• _YOUR OBJECTIVE_
Your answer should consist of each line from the data below that contains "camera".

======== GIVEN MATERIAL ========

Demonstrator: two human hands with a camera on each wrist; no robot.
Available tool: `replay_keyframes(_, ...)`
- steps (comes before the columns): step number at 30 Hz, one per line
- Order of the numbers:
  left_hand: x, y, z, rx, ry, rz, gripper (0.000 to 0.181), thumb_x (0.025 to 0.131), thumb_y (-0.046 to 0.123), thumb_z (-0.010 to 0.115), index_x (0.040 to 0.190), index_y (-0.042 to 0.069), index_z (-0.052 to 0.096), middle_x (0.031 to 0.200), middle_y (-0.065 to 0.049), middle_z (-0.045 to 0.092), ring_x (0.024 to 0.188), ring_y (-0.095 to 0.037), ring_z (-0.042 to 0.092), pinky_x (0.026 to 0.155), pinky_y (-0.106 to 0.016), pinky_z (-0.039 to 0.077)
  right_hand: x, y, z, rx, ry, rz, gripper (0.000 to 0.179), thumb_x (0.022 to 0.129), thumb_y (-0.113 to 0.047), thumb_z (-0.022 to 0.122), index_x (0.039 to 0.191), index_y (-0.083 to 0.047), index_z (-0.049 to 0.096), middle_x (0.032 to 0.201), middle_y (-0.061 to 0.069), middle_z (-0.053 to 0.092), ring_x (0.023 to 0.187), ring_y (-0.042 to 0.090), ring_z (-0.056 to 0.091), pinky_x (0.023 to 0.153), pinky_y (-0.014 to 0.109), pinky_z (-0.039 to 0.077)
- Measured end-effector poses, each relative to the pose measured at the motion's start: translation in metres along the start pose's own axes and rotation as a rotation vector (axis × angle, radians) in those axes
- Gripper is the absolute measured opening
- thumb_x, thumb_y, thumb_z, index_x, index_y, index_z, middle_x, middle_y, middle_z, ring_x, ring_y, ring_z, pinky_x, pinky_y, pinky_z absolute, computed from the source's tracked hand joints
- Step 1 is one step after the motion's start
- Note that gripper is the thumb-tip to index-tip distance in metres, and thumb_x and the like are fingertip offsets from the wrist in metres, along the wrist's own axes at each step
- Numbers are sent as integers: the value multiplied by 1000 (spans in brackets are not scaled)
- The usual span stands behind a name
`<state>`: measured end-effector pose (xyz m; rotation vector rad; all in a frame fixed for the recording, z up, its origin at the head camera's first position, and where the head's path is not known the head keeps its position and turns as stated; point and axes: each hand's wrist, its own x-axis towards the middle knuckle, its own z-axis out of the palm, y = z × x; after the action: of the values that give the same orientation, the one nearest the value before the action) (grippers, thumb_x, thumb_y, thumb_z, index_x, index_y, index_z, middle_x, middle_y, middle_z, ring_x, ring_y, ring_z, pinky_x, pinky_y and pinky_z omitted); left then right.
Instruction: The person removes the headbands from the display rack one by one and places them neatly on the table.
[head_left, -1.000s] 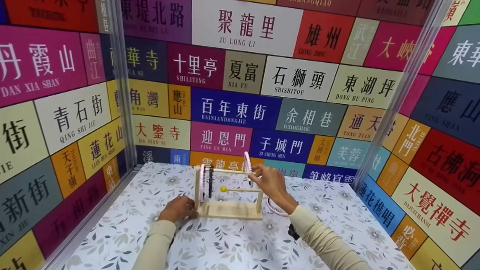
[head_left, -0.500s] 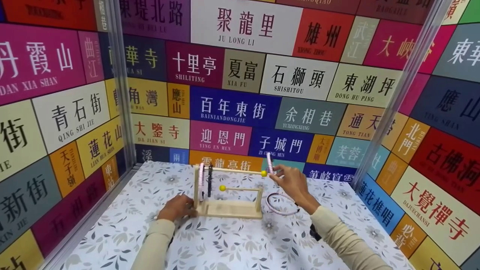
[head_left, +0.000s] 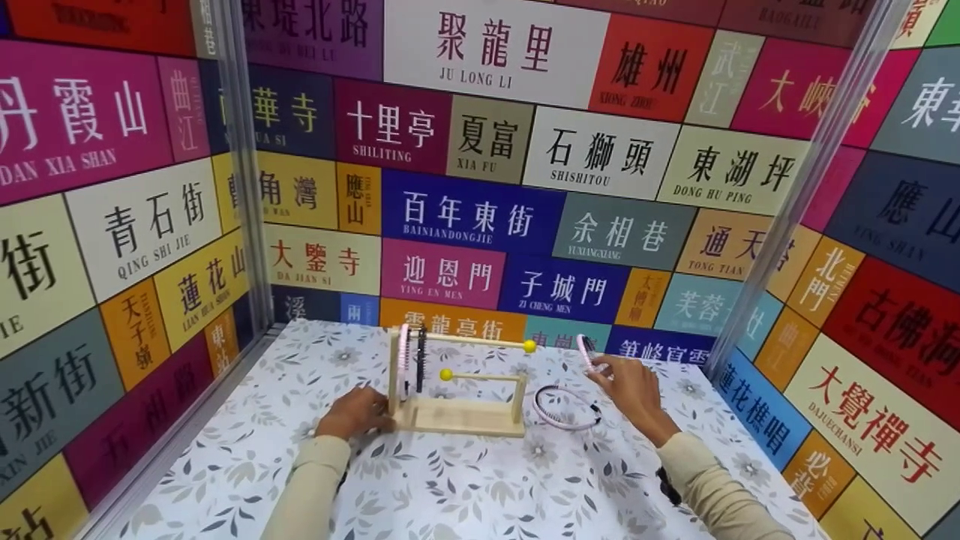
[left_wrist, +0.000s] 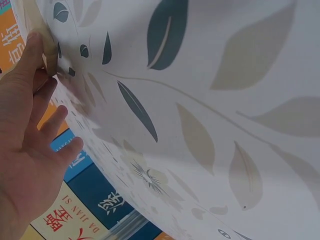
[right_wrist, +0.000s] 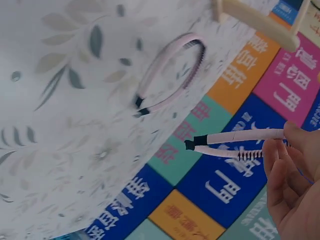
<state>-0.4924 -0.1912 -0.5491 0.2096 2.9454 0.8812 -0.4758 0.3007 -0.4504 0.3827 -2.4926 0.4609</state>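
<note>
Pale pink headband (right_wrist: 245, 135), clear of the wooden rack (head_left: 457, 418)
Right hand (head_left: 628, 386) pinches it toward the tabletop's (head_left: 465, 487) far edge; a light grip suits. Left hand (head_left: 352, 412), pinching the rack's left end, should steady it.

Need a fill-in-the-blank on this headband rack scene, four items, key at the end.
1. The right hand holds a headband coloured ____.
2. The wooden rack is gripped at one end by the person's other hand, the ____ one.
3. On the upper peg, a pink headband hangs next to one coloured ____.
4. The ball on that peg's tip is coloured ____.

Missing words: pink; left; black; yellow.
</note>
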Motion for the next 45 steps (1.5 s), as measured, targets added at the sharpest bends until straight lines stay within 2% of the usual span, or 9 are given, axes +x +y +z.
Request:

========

• _RESULT OF THE EXERCISE_
Demonstrator: two human hands with a camera on each wrist; no robot.
`<state>`: measured end-effector pose (xyz m; rotation vector rad; all in a frame fixed for the recording, z up, its origin at the head camera's first position, and where the head's path is not known the head keeps its position and turns as stated; point and axes: each hand's wrist, its own x-axis towards the middle knuckle, its own z-axis out of the palm, y = z × x; after the action: of the values that give the same orientation, the one nearest the value before the action) (grippers, thumb_x, thumb_y, thumb_z, index_x, index_y, index_z, middle_x, middle_y, middle_z, ring_x, ring_y, ring_z, pinky_x, pinky_y and pinky_z omitted); left then right.

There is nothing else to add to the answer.